Not always precise? The Times must mean that, um, figuratively. Here's how Romney explains why no contemporaneous news accounts place him or his father at any of King's civil rights marches:
Mitt Romney acknowledged yesterday that he never saw his father march with Martin Luther King Jr. as he asserted in a nationally televised speech this month, and historical evidence shows that Michigan's Governor George Romney and the civil rights leader never did march together.
Romney said his father had told him he had marched with King and that he had been using the word "saw" in a "figurative sense." "

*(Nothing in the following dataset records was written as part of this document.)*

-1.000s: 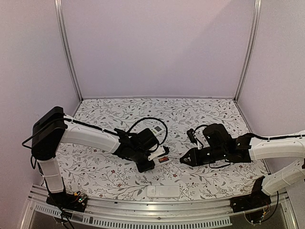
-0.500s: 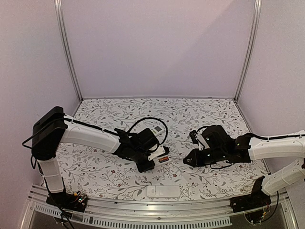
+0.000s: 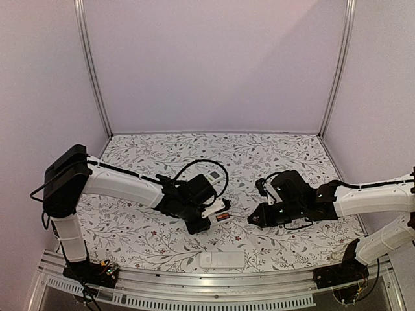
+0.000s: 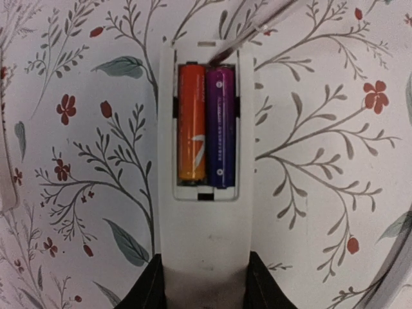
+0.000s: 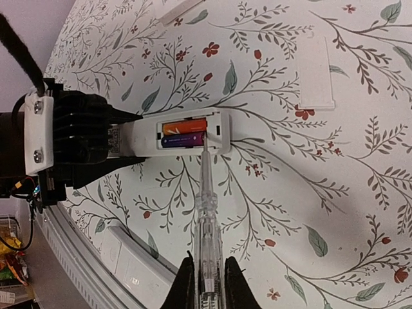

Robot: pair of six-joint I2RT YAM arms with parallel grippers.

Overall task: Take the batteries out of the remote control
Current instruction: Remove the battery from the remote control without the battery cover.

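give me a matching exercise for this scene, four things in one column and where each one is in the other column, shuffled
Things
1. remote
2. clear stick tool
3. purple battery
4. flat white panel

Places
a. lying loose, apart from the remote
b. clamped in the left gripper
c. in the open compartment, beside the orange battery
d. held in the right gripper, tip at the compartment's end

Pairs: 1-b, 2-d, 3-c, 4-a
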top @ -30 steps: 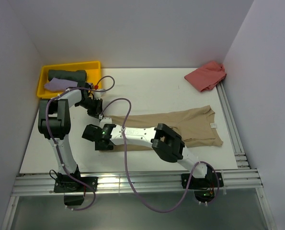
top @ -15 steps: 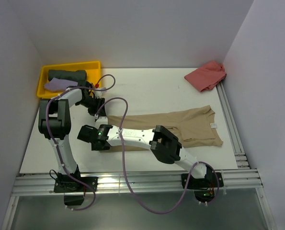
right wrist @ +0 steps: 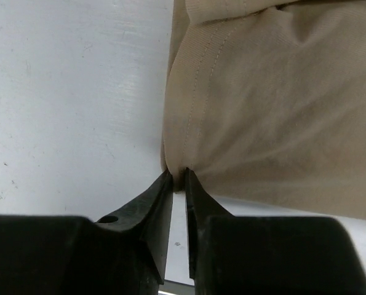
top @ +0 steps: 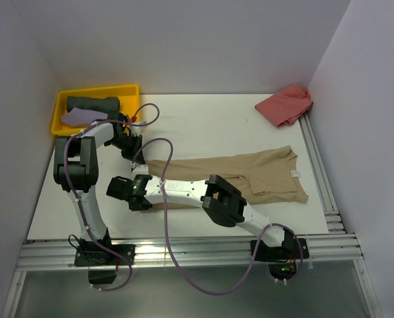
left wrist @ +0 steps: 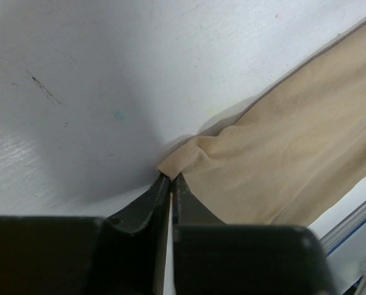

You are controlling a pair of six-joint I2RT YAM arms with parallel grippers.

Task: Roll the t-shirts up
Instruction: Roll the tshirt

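Mid-frame on the worktop (top: 203, 126): tan t-shirt (top: 263, 173), spread flat.
Left hand (left wrist: 171, 179): clamped on its upper left corner.
Right hand (right wrist: 178, 175): clamped on its lower left hem.

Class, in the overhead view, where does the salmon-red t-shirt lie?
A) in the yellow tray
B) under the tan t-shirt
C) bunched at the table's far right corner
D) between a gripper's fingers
C: the salmon-red t-shirt lies bunched at the far right corner of the table, apart from the tan t-shirt and the yellow tray.
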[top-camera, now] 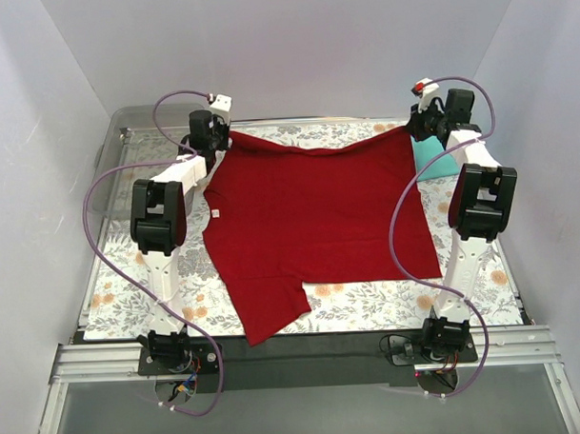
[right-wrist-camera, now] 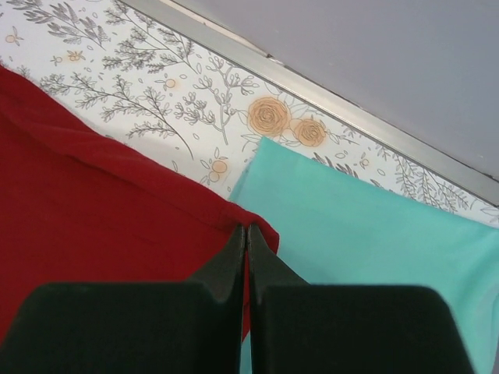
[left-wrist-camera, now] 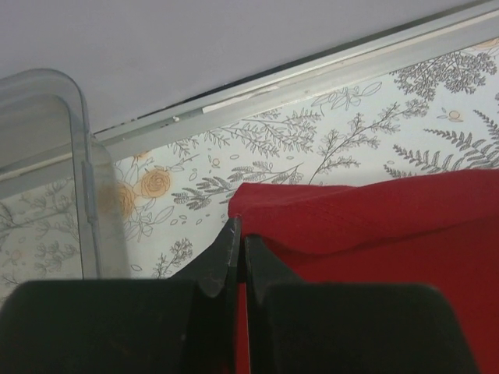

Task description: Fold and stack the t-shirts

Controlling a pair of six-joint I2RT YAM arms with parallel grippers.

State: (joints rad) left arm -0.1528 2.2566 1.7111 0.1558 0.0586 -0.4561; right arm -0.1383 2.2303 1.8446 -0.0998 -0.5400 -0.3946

If you look at the literature, if you look at the dictionary, the term 'saw' includes being aware of in the sense I've described," Romney told reporters in Iowa. "It's a figure of speech and very familiar, and it's very common. And I saw my dad march with Martin Luther King. I did not see it with my own eyes, but I saw him in the sense of being aware of his participation in that great effort."
As Michael Dobbs, who writes The Washington Post's Fact Checker blog points out:
Mitt Romney was 16 years old in 1963 at the time that Martin Luther King organized a series of "Freedom Marches" through American cities, including Detroit. At the time, the Mormon Church, of which the Romneys were prominent members, still maintained an official ban on the full participation of African-Americans in religious rites, a ban that was not lifted until 1978. Nevertheless, the senior Romney sympathized with the Civil Rights movement and issued a proclamation in support of a civil rights march through Detroit in June attended by King.

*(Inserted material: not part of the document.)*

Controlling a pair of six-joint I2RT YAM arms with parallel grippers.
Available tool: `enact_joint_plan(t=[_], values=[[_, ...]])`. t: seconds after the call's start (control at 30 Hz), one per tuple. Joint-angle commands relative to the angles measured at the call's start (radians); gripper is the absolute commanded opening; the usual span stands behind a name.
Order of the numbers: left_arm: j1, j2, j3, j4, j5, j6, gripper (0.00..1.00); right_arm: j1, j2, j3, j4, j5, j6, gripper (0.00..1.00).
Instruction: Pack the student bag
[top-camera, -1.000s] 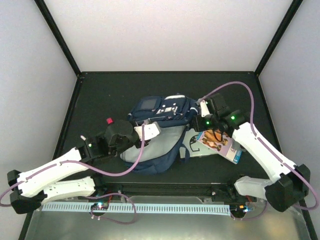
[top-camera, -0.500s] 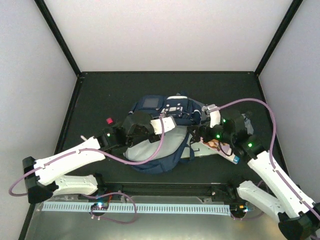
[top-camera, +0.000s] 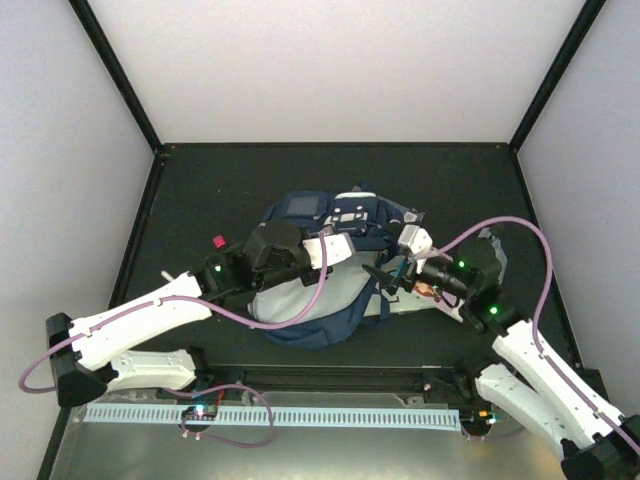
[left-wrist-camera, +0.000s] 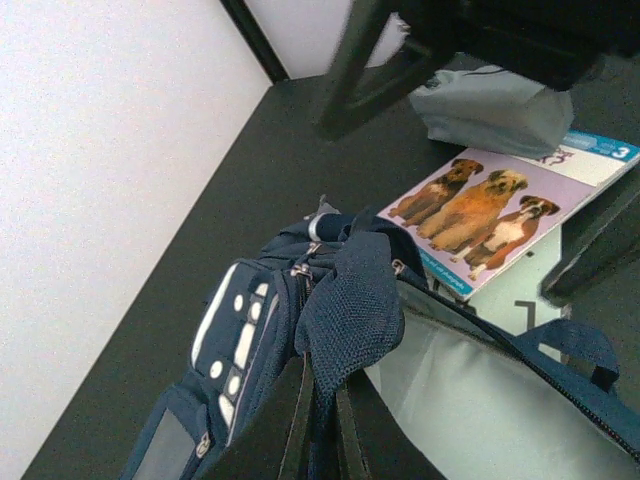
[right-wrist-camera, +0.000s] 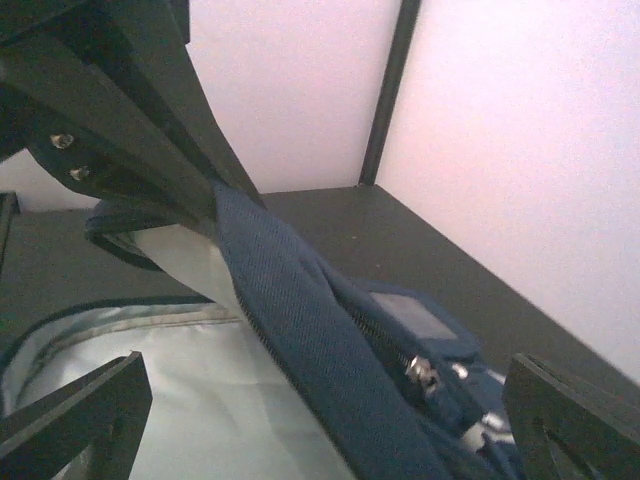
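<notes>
The student bag (top-camera: 318, 300), navy with pale grey lining (left-wrist-camera: 470, 400), lies open mid-table. My left gripper (top-camera: 345, 246) is shut on the navy mesh rim (left-wrist-camera: 345, 310) of its opening and holds it up. In the right wrist view that rim (right-wrist-camera: 300, 310) runs across, between my right gripper's (right-wrist-camera: 320, 420) wide-open jaws, with the lining (right-wrist-camera: 150, 400) below. From above, the right gripper (top-camera: 385, 275) is at the bag's right edge, open and holding nothing. The left gripper's fingers (right-wrist-camera: 120, 130) show pinching the fabric.
A book with dogs on its cover (left-wrist-camera: 490, 215) lies right of the bag on a pale sheet (left-wrist-camera: 520, 300), mostly under my right arm in the top view. A small grey pouch (top-camera: 492, 245) sits behind it. A small red object (top-camera: 218, 241) lies left of the bag.
My right gripper has opened wide and swung from the book leftward to the bag's rim. My left gripper moved right with the rim, then held still.
</notes>
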Motion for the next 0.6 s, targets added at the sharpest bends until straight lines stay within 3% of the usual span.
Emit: enact_joint_plan(t=[0.0, 0.1, 0.17, 0.47, 0.5, 0.57], values=[[-0.001, -0.016, 0.038, 0.137, 0.093, -0.011, 0.01, 0.013, 0.067, 0.058, 0.059, -0.069, -0.259, 0.99], [-0.001, -0.022, 0.039, 0.129, 0.118, 0.001, 0.02, 0.014, 0.135, 0.092, 0.051, -0.095, -0.307, 1.0], [-0.001, -0.028, 0.039, 0.123, 0.117, 0.002, 0.02, 0.014, 0.186, 0.124, 0.025, -0.12, -0.329, 0.94], [-0.001, -0.046, 0.031, 0.091, 0.147, 0.003, 0.03, 0.014, 0.26, 0.166, -0.05, -0.163, -0.435, 0.36], [-0.001, -0.05, 0.028, 0.093, 0.145, -0.003, 0.1, 0.015, 0.262, 0.172, -0.059, -0.154, -0.434, 0.29], [0.0, -0.064, 0.019, 0.097, 0.13, -0.018, 0.27, 0.014, 0.261, 0.178, -0.063, -0.139, -0.419, 0.24]])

According to researchers at the Martin Luther King Jr. Papers Project at Stanford University, George Romney declined to attend the first march on June 23, a Sunday, on the grounds that he would not take part in political activity on the Sabbath. Susan Englander, who is associate editor of the King papers, said that Romney participated in a different march six days later through the suburb of Grosse Pointe. She believes that it is unlikely that King was present on that occasion, as contemporaneous newspaper reports fail to mention him.Though the participation of the Romney père et fils at any of King's civil rights marches is a figment of the candidate's overactive imagination, he was nonetheless so moved by the thought of racism, that his eyes welled with tears (video) on NBC's "Meet the Press" as he recalled hearing a news report on this car radio in 1978 that the Mormon Church would no longer discriminate against blacks, telling Tim Russert that he "pulled over and literally wept."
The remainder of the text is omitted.